Identification of applicable case

While in many cases our model is able to produce plausible responses, there are some cases where it struggles. Based on the human evaluation, we want to identify cases that our model is likely to generate human-favored responses. Our manual observation suggests that there are three scenarios when the model struggles:

Retrieved query is not a good match to the current query.
Retrieved response is very loosely connected to the current query.
Complex, infrequent (less experienced) current query (same holds for less generic, complex retrieved response).

In the above scenarios, the model tends to craft responses instead of following retrieved responses and in the process often generates generic responses that it is frequently exposed to during training for the corresponding reason code. On the other hand, in the absence of the above three scenarios, the model is often seen to follow the retrieved response which typically results in human-favored response.

Therefore, we want to capture the above three scenario with the following measures:

Retrieval score.
Training an entailment model between query and response.
Complexity has been seen in larger queries, so query length can be a feature to measure query complexity. Sometimes simple queries from infrequent reason code also make the mode hallucinate. For retrieved responses, a larger length won’t prevent generating a faithful response if it is a generic one.

Table 4: Relation between the generation quality and query-response similarities

Based on the previous three observations about when the model typically succeeds, we check to see if the data supports that. In table 4, generated response quality is defined by sum of raters rate, semantic and lexical similarity between reference and the generated response. And each row gives the correlation and p-val (level of significance) between items in the first column and generated response quality. We notice that the correlation of retrieval score (Query-Retrieved Query similarity) is highly significant (p-val << 0.05) in determining model’s generation quality. The other significant correlation between generation quality and retrieved response length indicates the model is typically right when it copies large generic retrieved responses.

Query-Ret. response similarity, is not exactly entailment and its correlation is not significant as well. Finally, query length is used as a heuristic of complexity. However, its correlation to response quality is also not strong.
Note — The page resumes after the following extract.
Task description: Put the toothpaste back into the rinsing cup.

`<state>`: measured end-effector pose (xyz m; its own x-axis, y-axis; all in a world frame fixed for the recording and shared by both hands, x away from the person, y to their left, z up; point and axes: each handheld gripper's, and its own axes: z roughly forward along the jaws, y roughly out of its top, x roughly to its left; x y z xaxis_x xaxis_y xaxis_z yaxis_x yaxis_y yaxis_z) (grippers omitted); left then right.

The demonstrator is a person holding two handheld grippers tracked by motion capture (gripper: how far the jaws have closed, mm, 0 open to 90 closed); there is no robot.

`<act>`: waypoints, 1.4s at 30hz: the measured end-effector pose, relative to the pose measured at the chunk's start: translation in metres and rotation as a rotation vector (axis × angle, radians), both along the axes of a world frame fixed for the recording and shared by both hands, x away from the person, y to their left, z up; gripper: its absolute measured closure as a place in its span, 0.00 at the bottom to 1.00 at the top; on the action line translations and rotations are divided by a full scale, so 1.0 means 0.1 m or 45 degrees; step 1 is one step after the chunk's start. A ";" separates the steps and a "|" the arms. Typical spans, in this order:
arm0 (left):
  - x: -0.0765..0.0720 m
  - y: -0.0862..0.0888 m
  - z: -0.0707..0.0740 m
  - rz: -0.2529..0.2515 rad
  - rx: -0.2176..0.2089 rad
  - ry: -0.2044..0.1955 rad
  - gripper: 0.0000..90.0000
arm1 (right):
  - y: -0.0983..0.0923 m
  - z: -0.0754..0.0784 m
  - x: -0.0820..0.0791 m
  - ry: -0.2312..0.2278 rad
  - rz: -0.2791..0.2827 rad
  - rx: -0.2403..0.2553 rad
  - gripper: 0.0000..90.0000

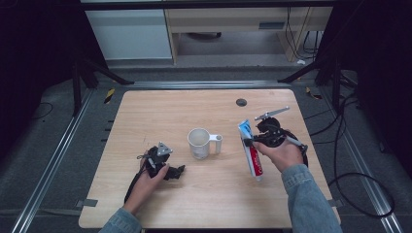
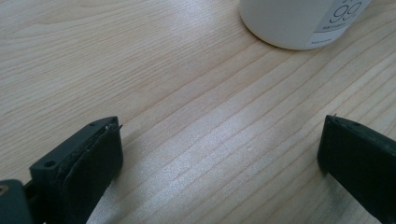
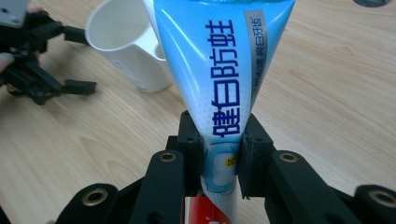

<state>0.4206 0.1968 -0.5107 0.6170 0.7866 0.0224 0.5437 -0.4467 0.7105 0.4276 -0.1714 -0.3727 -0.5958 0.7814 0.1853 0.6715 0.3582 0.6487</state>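
A: On the right side of the table [image 1: 145,204], item one, largest first: toothpaste tube [image 1: 251,150]. Where is it lodged?

B: Clamped between the jaws of the right gripper [image 1: 253,141], lifted off the wood, just right of the cup [image 1: 199,142]. In the right gripper view the black pads [image 3: 194,154] pinch the tube [image 3: 219,88] across its lower body, where the blue print meets the red.

A: Handling?

B: Likely light and soft; the plastic skin looks glossy, so it may slip or buckle if squeezed hard. Best hold: across the flat width, low on the body, as now, not at the thin crimped end.

A: Appearance?

B: Pale blue body with large dark blue characters, a silver side band, a white patch, and a red section towards the near end.

A: Item two, the cup?

B: White, handle to the right, standing upright mid-table, empty as far as can be seen.

A: Item three?

B: Left gripper [image 1: 167,170], resting near the left of the cup, jaws wide apart with nothing between them.
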 end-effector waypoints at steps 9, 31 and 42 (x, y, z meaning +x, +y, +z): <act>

To further improve the predictability as to when the model can be useful we apply three entailment models on the human rated dataset. A cross-encoder model is utilized to predict the human-like rating as to whether the entailment of a query-retrieved response pair or a query-hypothesis pair is likely to make a good final output.

We compared the results of the three cross encoder models for both pairs.

Table 5: Performance of entailment models on query-retrieved response and query-hypothesis pairs

Table 5 lists the accuracies of the three entailment models. The result shows our BERT-based cross-encoder improves the accuracy by around 100% over the other two models. It indicates we can effectively estimate the generation’s usefulness in around 70% cases

Conclusion

We propose a neural response generation framework to reduce human labor in a customer care setting. Considering a real-world scenario where a structured knowledge base is scarce, our framework extracts knowledge from history and utilizes that for informative response generation. Our evaluation shows the efficacy of the ranking system and provides evidence for the applicability of the framework in a real-life business operation. We plan to facilitate the framework with a response validation module for further improvement.

Reference

[1] Reimers, Nils, and Iryna Gurevych. “Sentence-bert: Sentence embeddings using siamese bert-networks.” arXiv preprint arXiv:1908.10084 (2019).